_WORK REQUEST_. Pictures stay out; everything else from the first line of the entries down through the line with "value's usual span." gets copied exactly.

_LISTED RECORDS_.
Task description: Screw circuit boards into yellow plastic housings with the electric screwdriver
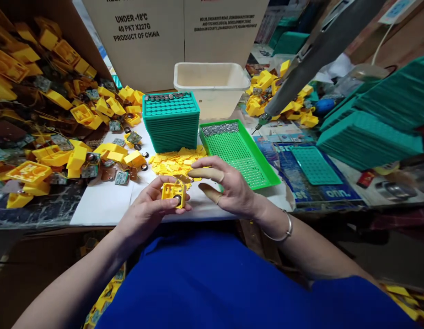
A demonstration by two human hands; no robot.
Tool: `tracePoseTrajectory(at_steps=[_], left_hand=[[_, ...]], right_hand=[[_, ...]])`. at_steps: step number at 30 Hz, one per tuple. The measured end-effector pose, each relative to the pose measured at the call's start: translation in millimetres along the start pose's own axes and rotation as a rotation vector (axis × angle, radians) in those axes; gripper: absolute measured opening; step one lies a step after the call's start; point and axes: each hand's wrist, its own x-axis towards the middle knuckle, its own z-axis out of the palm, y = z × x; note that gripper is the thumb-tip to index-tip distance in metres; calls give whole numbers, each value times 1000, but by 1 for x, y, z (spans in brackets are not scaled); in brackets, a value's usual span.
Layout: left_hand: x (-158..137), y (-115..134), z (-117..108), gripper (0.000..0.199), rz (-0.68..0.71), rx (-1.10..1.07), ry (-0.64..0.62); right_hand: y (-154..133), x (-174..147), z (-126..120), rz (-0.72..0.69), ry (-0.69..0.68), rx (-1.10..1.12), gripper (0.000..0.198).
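Note:
My left hand (pixel 150 203) grips a small yellow plastic housing (pixel 168 191), its open side facing up. A dark round part (pixel 178 199) sits in the housing's lower right corner, near my left thumb. At the housing's upper edge a small brownish flat piece (pixel 181 178) sticks up; whether it is attached I cannot tell. My right hand (pixel 228 187) hovers just right of the housing, thumb and index finger apart, with pale finger covers on them. The index fingertip is close to the flat piece; contact is unclear. Behind the hands lies a pile of flat yellow pieces (pixel 174 161).
A stack of teal trays (pixel 171 130) with round cells stands behind the pile. Right of it lies a green perforated tray (pixel 232 146) holding small metal parts. An electric screwdriver (pixel 283 91) hangs at right. Yellow housings with circuit boards (pixel 77 155) heap up at left. A white bin (pixel 212 98) stands behind.

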Motion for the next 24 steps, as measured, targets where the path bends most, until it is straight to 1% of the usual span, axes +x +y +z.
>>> tracePoseTrajectory(at_steps=[2, 3, 5, 6, 7, 9, 12, 14, 16, 19, 21, 24], left_hand=[[-2, 2, -2, 39, -43, -33, -91], [-3, 2, -3, 37, -65, -52, -142], [-3, 3, -4, 36, -103, -78, -210], [-4, 2, -4, 37, -113, -81, -215], [-4, 2, -4, 37, -115, -76, -200], [-3, 0, -2, 38, -88, -40, -121], [3, -7, 6, 34, 30, 35, 26], [8, -13, 11, 32, 114, 43, 102], [13, -16, 15, 32, 166, 5, 159], [16, -15, 17, 31, 162, -51, 174], [14, -11, 16, 31, 135, -67, 146], [12, -7, 15, 30, 83, -63, 127]], right_hand=[[3, 0, 3, -43, -71, 12, 33], [4, 0, 4, -63, -82, 44, 32], [6, 1, 6, -89, -66, 124, 27], [7, 2, 6, -97, -51, 148, 24], [7, 2, 6, -103, -32, 151, 22], [6, 2, 6, -92, 11, 107, 25], [1, 0, 8, -67, 103, -25, 36], [-5, -3, 9, -93, 136, -138, 40], [-10, -6, 8, -151, 130, -236, 42], [-18, -10, 6, -210, 66, -279, 37], [-22, -12, 3, -203, 31, -252, 30], [-25, -14, 2, -190, 3, -185, 26]])
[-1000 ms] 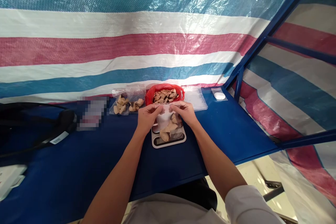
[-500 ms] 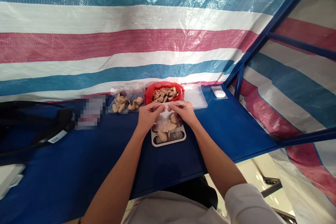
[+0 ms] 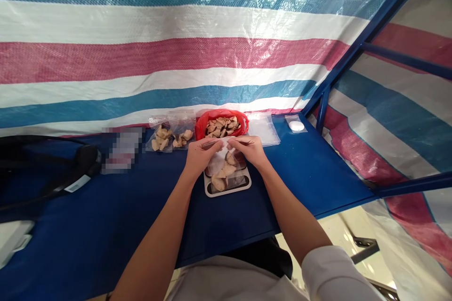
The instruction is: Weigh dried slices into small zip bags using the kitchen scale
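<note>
Both hands pinch the top edge of a clear plastic bag (image 3: 216, 165), my left hand (image 3: 202, 154) at its left side and my right hand (image 3: 250, 149) at its right, thumbs close together. Inside the bag are several pale brown dried slices (image 3: 226, 174). The bag lies over a white kitchen scale (image 3: 229, 193) with dark panels, which it partly covers. Just behind my hands stands a red plastic bag (image 3: 200, 124), its mouth wide and full of similar dried slices (image 3: 222, 126).
Two clear bags of slices (image 3: 161, 139) (image 3: 182, 139) lie left of the red bag. Flat clear bags (image 3: 264, 129) lie to its right, near a white rounded object (image 3: 296, 125) on a small bag. Black straps (image 3: 86, 164) lie left on the blue table (image 3: 141, 225); a striped sheet (image 3: 158, 56) hangs behind.
Both hands keep their pinch on the bag's top edge. My fingers and the bag have shifted only slightly; nothing has been let go.
</note>
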`<move>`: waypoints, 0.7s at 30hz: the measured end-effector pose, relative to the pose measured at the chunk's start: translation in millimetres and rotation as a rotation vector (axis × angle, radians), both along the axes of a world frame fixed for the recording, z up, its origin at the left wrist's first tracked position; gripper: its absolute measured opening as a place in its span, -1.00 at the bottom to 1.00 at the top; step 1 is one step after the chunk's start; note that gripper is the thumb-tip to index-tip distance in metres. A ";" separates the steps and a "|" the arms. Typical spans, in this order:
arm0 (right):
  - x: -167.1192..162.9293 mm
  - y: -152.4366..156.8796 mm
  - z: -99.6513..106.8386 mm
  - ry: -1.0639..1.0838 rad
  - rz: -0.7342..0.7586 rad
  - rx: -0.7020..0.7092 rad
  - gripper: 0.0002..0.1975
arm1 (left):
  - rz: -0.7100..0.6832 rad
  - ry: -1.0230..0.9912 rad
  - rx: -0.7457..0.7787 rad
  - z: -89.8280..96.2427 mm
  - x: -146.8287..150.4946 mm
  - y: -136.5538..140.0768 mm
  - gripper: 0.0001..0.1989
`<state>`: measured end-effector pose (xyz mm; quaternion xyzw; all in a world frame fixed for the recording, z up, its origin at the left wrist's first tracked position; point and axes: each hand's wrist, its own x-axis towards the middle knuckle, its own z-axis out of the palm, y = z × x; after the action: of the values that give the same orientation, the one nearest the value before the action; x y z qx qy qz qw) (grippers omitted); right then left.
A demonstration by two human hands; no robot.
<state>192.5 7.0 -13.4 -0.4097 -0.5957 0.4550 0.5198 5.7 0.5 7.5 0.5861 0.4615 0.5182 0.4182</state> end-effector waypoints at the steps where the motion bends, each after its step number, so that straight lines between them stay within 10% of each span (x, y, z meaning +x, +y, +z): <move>1: -0.2 -0.3 -0.3 -0.007 -0.001 -0.004 -0.69 | 0.004 -0.010 0.002 -1.8 -0.1 0.6 -0.77; 21: -5.3 0.6 3.3 -0.017 -0.058 0.060 -0.74 | -0.005 -0.023 0.013 -2.8 -6.5 4.7 -0.78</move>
<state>187.2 7.6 -10.1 -0.4147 -0.6014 0.4182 0.5398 -0.8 5.2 4.7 0.5840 0.4516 0.5270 0.4210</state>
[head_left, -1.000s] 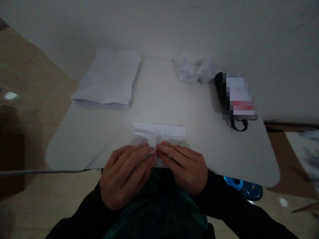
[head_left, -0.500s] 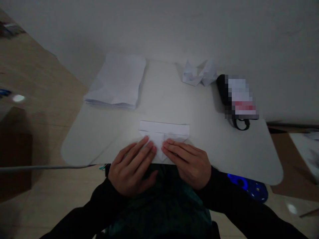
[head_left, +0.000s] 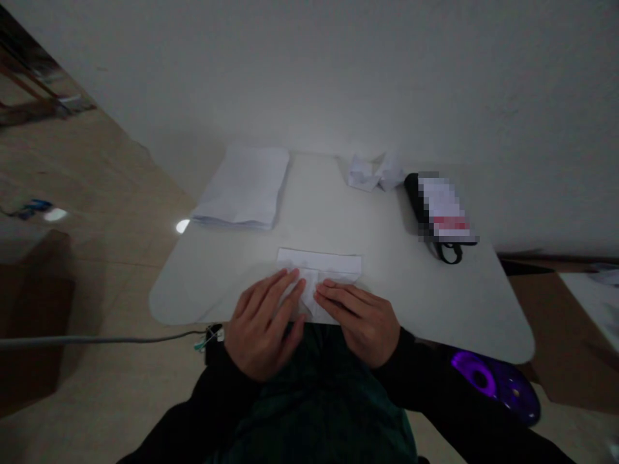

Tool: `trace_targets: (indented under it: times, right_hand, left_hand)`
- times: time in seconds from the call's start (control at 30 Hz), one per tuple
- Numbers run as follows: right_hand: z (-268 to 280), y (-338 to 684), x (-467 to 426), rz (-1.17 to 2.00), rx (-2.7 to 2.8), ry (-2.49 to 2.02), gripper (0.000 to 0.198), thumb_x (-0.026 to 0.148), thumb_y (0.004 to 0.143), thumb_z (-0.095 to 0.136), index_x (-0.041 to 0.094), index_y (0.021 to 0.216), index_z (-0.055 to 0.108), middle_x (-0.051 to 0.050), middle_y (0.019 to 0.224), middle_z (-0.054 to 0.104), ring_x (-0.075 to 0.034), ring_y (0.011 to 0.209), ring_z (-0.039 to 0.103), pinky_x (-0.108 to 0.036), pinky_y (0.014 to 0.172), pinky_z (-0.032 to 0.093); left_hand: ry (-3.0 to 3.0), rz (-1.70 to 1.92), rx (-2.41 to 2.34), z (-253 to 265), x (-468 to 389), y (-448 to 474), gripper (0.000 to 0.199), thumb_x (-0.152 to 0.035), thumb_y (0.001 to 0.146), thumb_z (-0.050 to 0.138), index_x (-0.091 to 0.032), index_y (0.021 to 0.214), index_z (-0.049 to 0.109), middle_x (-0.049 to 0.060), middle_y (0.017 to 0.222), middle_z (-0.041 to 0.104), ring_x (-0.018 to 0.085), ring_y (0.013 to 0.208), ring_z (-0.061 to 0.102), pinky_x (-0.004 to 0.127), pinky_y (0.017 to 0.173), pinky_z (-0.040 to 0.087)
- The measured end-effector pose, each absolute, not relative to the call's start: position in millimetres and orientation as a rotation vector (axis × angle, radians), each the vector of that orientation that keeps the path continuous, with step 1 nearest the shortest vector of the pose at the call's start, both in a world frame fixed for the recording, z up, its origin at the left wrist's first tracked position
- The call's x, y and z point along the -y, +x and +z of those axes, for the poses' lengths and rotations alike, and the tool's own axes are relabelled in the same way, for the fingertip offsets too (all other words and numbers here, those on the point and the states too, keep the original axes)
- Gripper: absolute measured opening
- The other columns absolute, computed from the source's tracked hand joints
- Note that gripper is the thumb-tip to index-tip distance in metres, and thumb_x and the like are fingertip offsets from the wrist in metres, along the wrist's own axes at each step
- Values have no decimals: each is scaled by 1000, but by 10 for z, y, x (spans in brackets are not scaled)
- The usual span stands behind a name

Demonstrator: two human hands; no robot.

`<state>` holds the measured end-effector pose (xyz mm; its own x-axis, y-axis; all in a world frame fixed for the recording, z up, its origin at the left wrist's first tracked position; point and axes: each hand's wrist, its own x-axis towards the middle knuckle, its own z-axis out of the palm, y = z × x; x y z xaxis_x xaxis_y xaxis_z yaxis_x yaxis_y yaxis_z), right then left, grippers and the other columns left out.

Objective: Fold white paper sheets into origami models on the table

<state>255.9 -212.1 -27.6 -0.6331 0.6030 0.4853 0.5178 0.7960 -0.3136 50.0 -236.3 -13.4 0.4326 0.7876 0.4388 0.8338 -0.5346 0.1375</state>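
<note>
A folded sheet of white paper [head_left: 333,263] lies at the table's near edge, with a flat strip along its far side and a pointed part toward me. My left hand [head_left: 265,322] rests on its left half, fingers stretched out and laid flat, the thumb apart. On the other half, my right hand [head_left: 360,319] has its fingers pressed together, their tips at the paper's middle seam. Its thumb is hidden under the fingers. Both hands partly cover the paper's near part.
A stack of white paper [head_left: 246,187] lies at the back left of the white table [head_left: 329,219]. Folded paper pieces [head_left: 374,174] stand by the wall. Right of them is a black case [head_left: 420,203] with a blurred top. A purple-lit device [head_left: 503,383] shows below the table, and a grey cable [head_left: 120,339] at left.
The view has tilted up, so the table sits lower in it. My left fingers have shifted slightly inward over the paper; my right hand stays on it. The device's light went from blue to purple.
</note>
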Motion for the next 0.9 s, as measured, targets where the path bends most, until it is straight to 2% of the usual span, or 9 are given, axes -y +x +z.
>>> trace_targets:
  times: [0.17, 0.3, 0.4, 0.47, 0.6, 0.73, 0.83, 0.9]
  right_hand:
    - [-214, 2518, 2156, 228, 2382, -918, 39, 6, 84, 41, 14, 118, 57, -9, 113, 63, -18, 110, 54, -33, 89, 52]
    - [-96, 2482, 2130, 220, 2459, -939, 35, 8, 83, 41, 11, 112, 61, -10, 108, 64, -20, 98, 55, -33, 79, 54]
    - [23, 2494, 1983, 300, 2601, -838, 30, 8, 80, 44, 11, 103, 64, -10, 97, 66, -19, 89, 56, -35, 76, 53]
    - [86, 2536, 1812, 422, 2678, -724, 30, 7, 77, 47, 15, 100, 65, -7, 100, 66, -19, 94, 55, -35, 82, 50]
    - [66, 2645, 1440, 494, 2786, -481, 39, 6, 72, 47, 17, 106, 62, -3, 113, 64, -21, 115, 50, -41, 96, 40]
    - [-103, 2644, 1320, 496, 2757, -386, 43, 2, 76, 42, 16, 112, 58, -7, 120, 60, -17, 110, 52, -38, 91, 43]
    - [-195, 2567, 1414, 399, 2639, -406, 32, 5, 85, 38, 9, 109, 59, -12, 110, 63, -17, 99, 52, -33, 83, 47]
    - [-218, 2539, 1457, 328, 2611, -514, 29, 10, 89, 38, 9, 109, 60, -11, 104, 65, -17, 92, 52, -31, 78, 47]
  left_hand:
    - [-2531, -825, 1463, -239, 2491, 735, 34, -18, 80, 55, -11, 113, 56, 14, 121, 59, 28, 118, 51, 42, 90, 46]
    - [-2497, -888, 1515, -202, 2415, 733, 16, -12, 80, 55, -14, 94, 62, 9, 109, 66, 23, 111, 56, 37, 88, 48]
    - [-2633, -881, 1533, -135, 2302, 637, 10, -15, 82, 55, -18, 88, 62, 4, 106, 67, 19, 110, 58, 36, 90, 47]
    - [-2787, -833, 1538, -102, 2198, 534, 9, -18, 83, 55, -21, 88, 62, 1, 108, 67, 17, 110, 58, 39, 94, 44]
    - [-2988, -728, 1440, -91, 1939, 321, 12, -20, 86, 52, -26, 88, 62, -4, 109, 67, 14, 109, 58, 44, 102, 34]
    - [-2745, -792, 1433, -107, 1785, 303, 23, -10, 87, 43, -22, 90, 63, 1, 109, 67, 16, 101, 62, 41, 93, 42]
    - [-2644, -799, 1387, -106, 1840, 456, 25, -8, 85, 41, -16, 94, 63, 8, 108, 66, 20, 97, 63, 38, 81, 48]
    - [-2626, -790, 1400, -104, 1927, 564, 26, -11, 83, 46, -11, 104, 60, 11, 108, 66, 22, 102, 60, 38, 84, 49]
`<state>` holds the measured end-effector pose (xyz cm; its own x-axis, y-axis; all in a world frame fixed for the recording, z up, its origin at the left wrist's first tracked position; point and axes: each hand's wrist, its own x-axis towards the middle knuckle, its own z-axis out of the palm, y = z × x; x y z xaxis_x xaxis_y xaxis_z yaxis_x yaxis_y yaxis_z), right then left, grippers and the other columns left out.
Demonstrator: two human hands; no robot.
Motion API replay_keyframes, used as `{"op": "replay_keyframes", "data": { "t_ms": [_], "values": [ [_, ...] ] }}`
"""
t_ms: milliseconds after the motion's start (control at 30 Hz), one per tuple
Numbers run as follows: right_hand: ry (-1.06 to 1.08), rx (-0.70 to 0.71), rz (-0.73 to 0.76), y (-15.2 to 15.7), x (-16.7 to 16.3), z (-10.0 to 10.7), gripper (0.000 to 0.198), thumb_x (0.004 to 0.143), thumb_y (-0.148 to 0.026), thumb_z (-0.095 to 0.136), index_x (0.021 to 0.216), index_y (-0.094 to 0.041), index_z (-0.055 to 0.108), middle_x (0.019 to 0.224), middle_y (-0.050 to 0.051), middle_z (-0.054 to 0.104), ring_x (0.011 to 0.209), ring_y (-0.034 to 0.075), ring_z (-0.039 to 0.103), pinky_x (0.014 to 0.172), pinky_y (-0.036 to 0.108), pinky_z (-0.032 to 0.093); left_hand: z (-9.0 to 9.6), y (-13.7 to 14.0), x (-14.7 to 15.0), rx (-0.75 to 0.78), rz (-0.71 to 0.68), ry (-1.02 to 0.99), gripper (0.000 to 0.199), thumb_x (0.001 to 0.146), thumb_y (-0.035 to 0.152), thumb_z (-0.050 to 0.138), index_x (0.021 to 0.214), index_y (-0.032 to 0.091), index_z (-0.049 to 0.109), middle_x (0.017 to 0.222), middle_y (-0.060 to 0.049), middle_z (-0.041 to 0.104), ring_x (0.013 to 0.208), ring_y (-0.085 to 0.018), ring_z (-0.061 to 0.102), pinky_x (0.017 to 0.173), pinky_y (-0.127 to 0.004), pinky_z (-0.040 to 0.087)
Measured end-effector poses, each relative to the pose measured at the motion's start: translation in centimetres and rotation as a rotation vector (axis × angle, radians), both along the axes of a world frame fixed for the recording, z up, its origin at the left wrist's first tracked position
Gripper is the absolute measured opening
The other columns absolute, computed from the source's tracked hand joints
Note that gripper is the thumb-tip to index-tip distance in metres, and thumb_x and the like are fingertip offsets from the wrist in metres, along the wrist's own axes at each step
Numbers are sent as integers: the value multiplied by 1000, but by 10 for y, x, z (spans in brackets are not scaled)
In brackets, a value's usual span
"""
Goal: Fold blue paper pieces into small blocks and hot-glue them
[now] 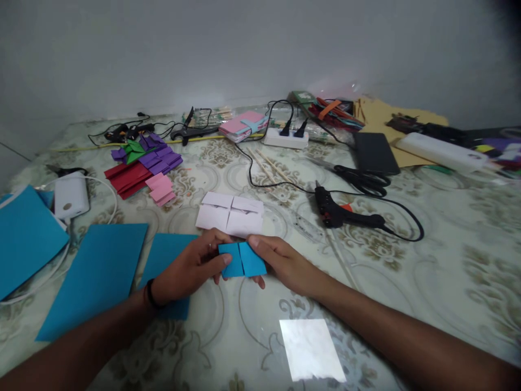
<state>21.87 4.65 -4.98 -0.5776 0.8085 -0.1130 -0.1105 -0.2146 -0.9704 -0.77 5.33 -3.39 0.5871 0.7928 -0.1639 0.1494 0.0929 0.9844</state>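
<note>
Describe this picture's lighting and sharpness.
In the head view, the wall is dim and grey; the top right corner is dark; a white patch on the patterned table may be glare or paper; the folded blue paper looks fairly clear.

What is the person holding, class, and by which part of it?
A small blue folded paper: the left hand holds its left side, the right hand its upper right corner.
</note>
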Motion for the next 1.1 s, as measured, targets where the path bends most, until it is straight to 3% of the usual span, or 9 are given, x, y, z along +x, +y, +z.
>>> {"op": "replay_keyframes", "data": {
  "t_ms": [133, 233, 433, 700, 933, 1100],
  "values": [
    [70, -22, -10, 2, 0, -2, 50, 101, -63, 53, 83, -17, 58, 68, 0, 65, 53, 11, 57, 54, 24, 47, -5, 0, 3, -32, 97, -90, 27, 98, 33, 64, 117, 22, 49, 89, 1, 60, 63, -10, 61, 53, -21, 53],
    [14, -9, 4, 1, 2, -1, 45, 98, -60, 61, 87, -16, 59, 68, -2, 63, 54, 10, 57, 57, 24, 47, -9, -1, 5, -15, 179, -117, 26, 95, 28, 66, 110, 23, 46, 92, 3, 57, 60, -8, 60, 49, -19, 53],
    [-53, 16, 33, -1, 2, 2, 44, 93, -59, 69, 88, -17, 59, 71, -3, 60, 58, 10, 58, 57, 24, 48, -5, -1, 3, 21, 96, 14, 15, 101, 33, 58, 97, 20, 50, 75, 5, 56, 54, -7, 59, 53, -20, 53],
    [-85, 52, 11, -1, 0, 4, 46, 95, -63, 63, 87, -18, 59, 72, -2, 61, 58, 10, 58, 56, 23, 49, -1, -4, 3, -4, 46, 49, 35, 92, 39, 74, 107, 22, 48, 85, 0, 66, 65, -12, 62, 57, -24, 59],
    [-128, 126, 20, -3, -2, 5, 49, 99, -63, 56, 81, -17, 57, 70, -2, 56, 58, 10, 58, 56, 23, 49, -4, -4, 1, 40, 50, 61, 31, 92, 33, 73, 111, 22, 50, 94, -2, 64, 72, -13, 63, 58, -24, 60],
    [-147, 151, 44, -4, -1, 5, 37, 99, -52, 61, 87, -17, 59, 72, -1, 60, 59, 11, 58, 57, 23, 49, -2, -3, 3, 30, 54, 59, 26, 92, 28, 70, 109, 21, 51, 94, -2, 64, 71, -12, 63, 57, -23, 60]
  ]
}}
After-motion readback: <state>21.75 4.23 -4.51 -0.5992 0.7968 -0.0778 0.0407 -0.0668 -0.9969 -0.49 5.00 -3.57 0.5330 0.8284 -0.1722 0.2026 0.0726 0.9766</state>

_YOUR RESPONSE_.
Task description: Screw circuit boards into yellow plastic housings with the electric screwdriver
A demonstration by two human hands; no robot.
Tool: `tracePoseTrajectory(at_steps=[_], left_hand=[[_, ...]], right_hand=[[_, ...]])`. at_steps: step number at 30 Hz, one per tuple. The measured end-effector pose, each relative to the pose measured at the call's start: translation in millimetres along the start pose's own axes and rotation as a rotation vector (axis × angle, radians) in those axes; gripper: absolute measured opening; step one lies a step after the call's start; point and axes: each hand's wrist, its own x-axis towards the middle knuckle, its own z-axis out of the palm, y = z × x; note that gripper is the thumb-tip to index-tip distance in metres; calls give whole numbers, each value times 1000, but by 1 for x, y, z (spans in brackets are not scaled); in brackets, a value's usual span.

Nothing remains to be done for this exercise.